The evidence discloses that the father of the parties died in 1927 leaving him surviving, his wife, Ella Brier-ton and four children. One of the children, Mrs. Eberly, died in 1945. The other children were Sylvester Brier-ton, Ethel E. Shaver, the plaintiff, and Richard 0. Brierton, the defendant. The mother received no part of the estate of her husband, but each child received approximately $10,000.

After the death of her husband, Ella Brierton made her home with her children spending approximately fifteen years at the home of the plaintiff, seven years at the home of Mrs. Eberly, and about six months at the home of the defendant. On May 7, 1946, she left the home of her son, Richard, and came to the home of the plaintiff and continued to make that her home until January 10,1951, when she was removed to a hospital and from there to a nursing home where she died on July 10, 1952.

While at the home of the plaintiff and on February 4, 1950, Mrs. Brierton suffered a stroke and thereafter was practically helpless. During the ensuing forty-eight and one-half weeks, that is — from February 4, 1950, to January 10, 1951, Mrs. Brierton remained in plaintiff’s home and was cared for and maintained by the plaintiff or by persons employed and paid by the plaintiff, and in this proceeding plaintiff seeks to recover from her brother one-third of the value of her services to her mother for the forty-eight and one-half week period from February 4, 1950, to January 10, 1951, together with one-third of $27 paid by plaintiff to a Mrs. Rhodes for nursing services. The care of the mother from May 7, 1946, to February 4, 1950, or the medical, hospital and nursing expense of the mother between January 10, 1951, and July 22, 1952, are not involved in this proceeding.

It is not contended by appellant that the plaintiff did not support, care for, nurse, and maintain his mother in the home of the plaintiff during the forty-eight and one-half week period involved in this proceeding, or that he is not financially able to contribute to her support, or that the plaintiff ever received any compensation for the services she rendered his mother, nor does appellant insist that the judgment is excessive. It is the contention of his counsel, however, that no legal obligation is imposed by the statute of this State upon the defendant to contribute to the plaintiff for the support of his mother during this period; that such services as plaintiff rendered her mother are presumed to be gratuitous, and that the evidence discloses that the plaintiff made no request upon the defendant for payment of any services rendered her mother while the mother was in plaintiff’s home, and that plaintiff’s claim was created after the services were performed.

At common law an adult child is under no duty or obligation to contribute to the support of his parents. Whatever duty rests upon him in this respect must be based on either contract or statute (39 Am. Jur., p. 711, Parent and Child, sec. 70). In People v. Hill, 163 Ill. 186, 46 N. E. 796, 36 L. R. A. 634, the court (p. 189), after stating that the common law required parents to support their offspring until they attain the age of maturity, went on to say: “Nor does any common law obligation impose upon a child the legal duty of maintaining an infirm, aged or destitute parent.”

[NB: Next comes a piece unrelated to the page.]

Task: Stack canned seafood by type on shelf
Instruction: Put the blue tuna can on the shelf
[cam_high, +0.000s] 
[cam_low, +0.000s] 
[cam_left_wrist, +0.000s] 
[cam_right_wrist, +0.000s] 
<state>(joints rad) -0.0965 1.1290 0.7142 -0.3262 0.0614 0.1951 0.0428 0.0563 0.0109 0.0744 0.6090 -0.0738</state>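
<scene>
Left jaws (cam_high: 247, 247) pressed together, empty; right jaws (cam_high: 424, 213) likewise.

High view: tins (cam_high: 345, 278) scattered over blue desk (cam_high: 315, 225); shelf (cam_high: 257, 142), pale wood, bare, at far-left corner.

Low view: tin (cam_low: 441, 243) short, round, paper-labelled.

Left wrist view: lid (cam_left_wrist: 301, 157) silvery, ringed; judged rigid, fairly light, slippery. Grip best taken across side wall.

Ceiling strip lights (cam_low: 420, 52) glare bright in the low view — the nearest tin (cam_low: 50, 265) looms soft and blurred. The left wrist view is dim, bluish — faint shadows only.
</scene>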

The Public Assistance Code of Illinois provides, in substance, that every person who shall be in need and unable to earn a livelihood in consequence of any unavoidable cause shall be supported by his father, mother, children, brothers or sisters if they, or either of them, are of sufficient ability; that the children or parents, as the case may be, of such person shall first be called upon for such support. This Code directs the state’s attorney of the county in which the needy person resides to file suit against the persons responsible for the support and provides that the court may order the payment of adequate support money as may be just and equitable and against any or all the defendants and may be based upon the proportionate ability of each defendant to contribute to such support. The statute further provides that such orders may be enforced against the person of the defendant or defendants by attachment as for contempt and, in addition, by execution (Ill. Rev. Stats. 1953, chap. 23, Pub. Assistance Code, Art. TV, sec. 439 — 2 [Jones Ill. Stats. Ann. 18.20A-2]). Section 12 of Article I of the same Code [Ill. Rev. Stats. 1953, eh. 23, § 436 — 12; Jones Ill. Stats. Ann. 18.201-12], after providing that every person who shall be in need and unable to earn a livelihood in consequence of any unavoidable cause shall be supported by his parents, children, brothers or sisters, designates such persons as “responsible relatives” if they “individually or together in any combination have sufficient income or other resources to support in whole or in part the needy person.”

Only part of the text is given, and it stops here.